O filósofo Foucault, em seus estudos sobre biopolítica, já apontava para uma importante transformação contemporânea: a decadência do sujeito de desejo e sua transformação em indivíduo-empresa.
A modernidade tardia, época estranha em que vivemos, acelerou as estruturas sociais de uma forma tão intensa que moldou cada pessoa como um empresário de si mesmo. É fácil nos encontrar, bastar correr do nosso lado, quantificando e pulando entre urgências e emergências, tratando os contornos vitais como um verdadeiro negócio (o negar o ócio), a forma materializada de microempresas Individuais.
A aceleração afasta o amor. Ele, ao contrário da pressa, exige paciência, sobriedade, sabedoria e disposição para se organizar de uma forma oposta à lógica da meta-custo-lucro-retorno. É preciso ter cuidado, pois o modo como gastamos o nosso tempo diz muito de quem somos.
Educar os filhos? Se tornou mera questão de investimento. Depositamos neles as cifras que um dia esperamos, de alguma forma, receber no futuro. A vida entre casais? Cada vez mais “planilhada” e, quando tomam lugar à mesa, é apenas para conversar sobre as finanças do lar, dívidas e organizações financeiras.
Idosos? Analisados por meio do “custo-benefício” (termo que invade as dimensões existenciais), várias famílias acham melhor depositá-los em asilos. Afinal, todos em casa estão trabalhando, sem tempo para o cuidado daqueles que nos antecederam. Ainda assumimos o argumento canalha: melhor para eles. No entanto, a verdade pulsa diante de nós: não temos tempo para doar para aqueles que gastaram, gratuitamente, seus momentos apoiando-nos a ser quem somos. E fizeram isso justamente em uma fase que só dávamos prejuízo, sem produzir nada.
A desgraça da aceleração do tempo invadiu, inclusive, o futebol. A celeridade dos jogos beira à precipitação. Técnicos com suas telinhas e seus marcadores de desempenho, controlando jogadores a partir de condicionamentos robóticos e desapaixonados. Saudade de um jogo cadenciado. O futebol-veloz é o oposto do futebol-arte.
O que é, pois, o tempo?
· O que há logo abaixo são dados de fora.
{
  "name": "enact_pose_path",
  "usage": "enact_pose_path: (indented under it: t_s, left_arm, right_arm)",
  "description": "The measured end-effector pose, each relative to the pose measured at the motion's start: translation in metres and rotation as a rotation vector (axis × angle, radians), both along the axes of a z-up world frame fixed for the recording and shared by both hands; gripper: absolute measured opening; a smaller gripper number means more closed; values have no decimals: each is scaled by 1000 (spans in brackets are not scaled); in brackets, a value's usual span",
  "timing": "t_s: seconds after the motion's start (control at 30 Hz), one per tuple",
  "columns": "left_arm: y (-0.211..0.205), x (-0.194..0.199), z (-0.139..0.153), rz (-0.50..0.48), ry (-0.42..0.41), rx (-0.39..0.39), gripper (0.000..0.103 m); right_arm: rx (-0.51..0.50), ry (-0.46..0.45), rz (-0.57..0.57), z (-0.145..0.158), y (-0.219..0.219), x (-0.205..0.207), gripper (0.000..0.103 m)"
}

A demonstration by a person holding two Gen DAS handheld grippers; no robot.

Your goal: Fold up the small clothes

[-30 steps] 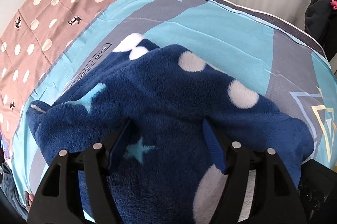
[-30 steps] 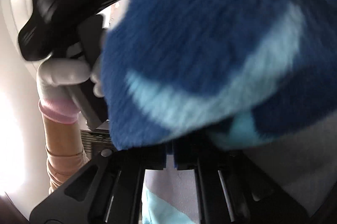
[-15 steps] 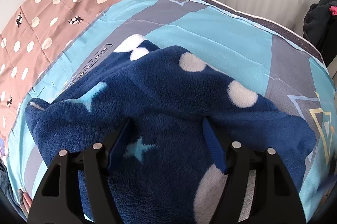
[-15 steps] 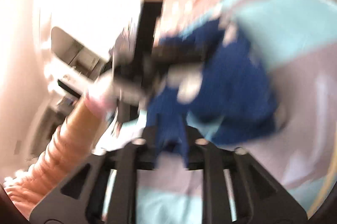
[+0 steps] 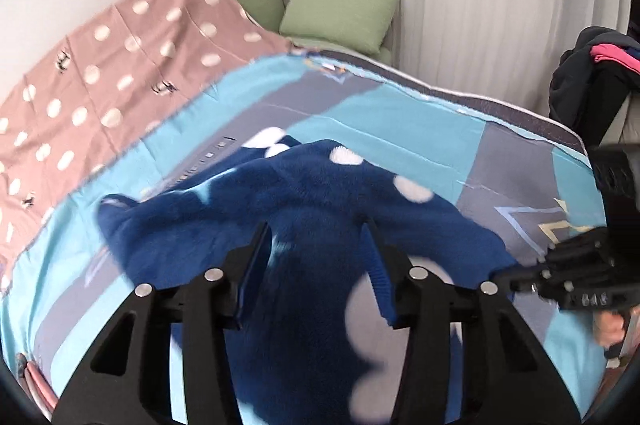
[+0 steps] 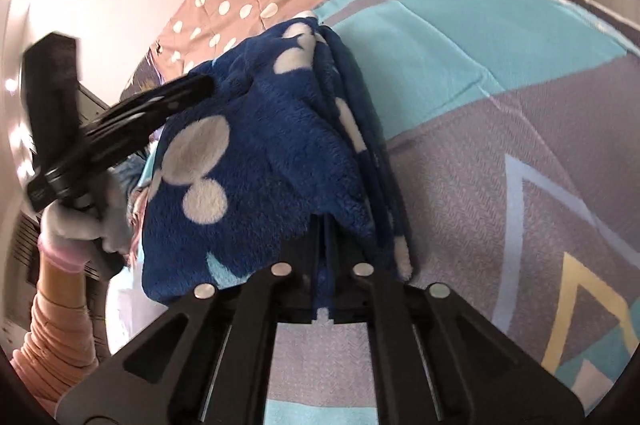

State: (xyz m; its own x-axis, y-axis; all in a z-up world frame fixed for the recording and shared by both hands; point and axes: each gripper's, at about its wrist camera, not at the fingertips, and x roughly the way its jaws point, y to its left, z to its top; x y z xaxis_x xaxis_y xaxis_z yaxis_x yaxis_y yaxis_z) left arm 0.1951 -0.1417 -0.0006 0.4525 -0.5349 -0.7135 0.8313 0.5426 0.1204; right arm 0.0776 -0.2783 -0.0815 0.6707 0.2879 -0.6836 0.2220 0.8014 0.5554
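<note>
A dark blue fleece garment (image 5: 304, 209) with white dots and pale blue stars lies bunched on the blue and grey bedspread (image 5: 400, 121). My left gripper (image 5: 316, 249) is open above it, fingers apart with nothing between them. In the right wrist view my right gripper (image 6: 322, 225) is shut on a corner of the same garment (image 6: 256, 145) and holds that edge up off the bed. The left gripper also shows in the right wrist view (image 6: 120, 121), held by a white-gloved hand. The right gripper shows at the right edge of the left wrist view (image 5: 580, 265).
A brown polka-dot sheet (image 5: 100, 77) covers the left side of the bed. Green pillows (image 5: 340, 17) lie at the head. White curtains hang behind. A pile of dark clothes (image 5: 592, 73) sits at the right beyond the bed edge.
My left gripper has lifted and pulled back, so more of the room shows. My right gripper has swung out to the garment's right side, still gripping its edge, and now appears in the left view.
</note>
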Motion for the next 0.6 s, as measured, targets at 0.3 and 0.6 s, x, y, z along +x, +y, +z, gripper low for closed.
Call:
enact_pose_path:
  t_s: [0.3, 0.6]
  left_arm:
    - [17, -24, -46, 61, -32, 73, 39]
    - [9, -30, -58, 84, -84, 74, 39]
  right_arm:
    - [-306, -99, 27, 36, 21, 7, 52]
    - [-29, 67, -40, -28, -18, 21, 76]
Reflete Agostinho de Hipona em suas Confissões, rastreando o tema ao longo de páginas dotadas de grande profundidade estética. É pena ele não ser mais motivo de reflexão filosófica. Ausentes da filosofia agostiniana, lidamos com ele a partir de uma lógica de inimizade. Ora querendo dominá-lo, ora querendo vencê-lo. Época triste em que o tempo deixa de ser professor.
Urgência? Só no amor. Mas cuidado! A burocracia do indivíduo-empresa irá tentar lhe convencer, a todo tempo, do contrário. Eles são velozes para isso.